[THE PROBLEM]: What is needed is a single figure: how many lines of the records below contain the word "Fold".

Items from a data source:
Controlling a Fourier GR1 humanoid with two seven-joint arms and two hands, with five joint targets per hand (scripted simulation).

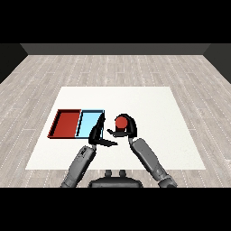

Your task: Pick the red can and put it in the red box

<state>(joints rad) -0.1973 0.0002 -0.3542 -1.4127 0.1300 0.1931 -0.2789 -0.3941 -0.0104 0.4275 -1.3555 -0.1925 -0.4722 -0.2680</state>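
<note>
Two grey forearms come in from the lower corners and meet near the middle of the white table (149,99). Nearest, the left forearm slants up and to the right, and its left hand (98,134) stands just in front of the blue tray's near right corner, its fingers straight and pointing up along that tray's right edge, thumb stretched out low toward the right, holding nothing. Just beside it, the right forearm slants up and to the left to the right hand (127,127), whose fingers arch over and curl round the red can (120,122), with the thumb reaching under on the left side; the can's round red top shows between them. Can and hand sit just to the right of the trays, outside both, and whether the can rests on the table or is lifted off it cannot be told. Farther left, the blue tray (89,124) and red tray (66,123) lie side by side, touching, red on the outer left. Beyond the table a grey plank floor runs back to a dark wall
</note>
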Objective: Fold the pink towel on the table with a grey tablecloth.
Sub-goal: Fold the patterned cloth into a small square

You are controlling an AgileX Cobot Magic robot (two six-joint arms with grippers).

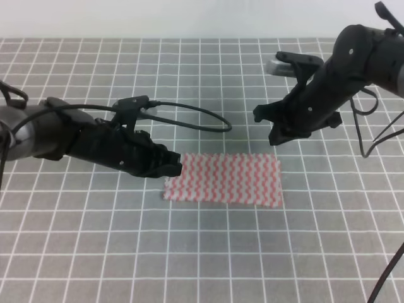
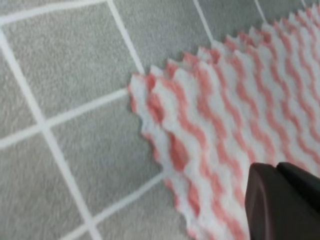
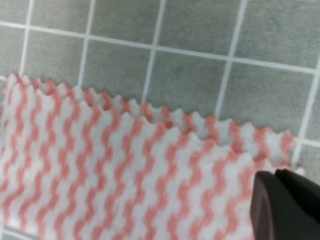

[ANSWER TO THE EXERCISE]: 2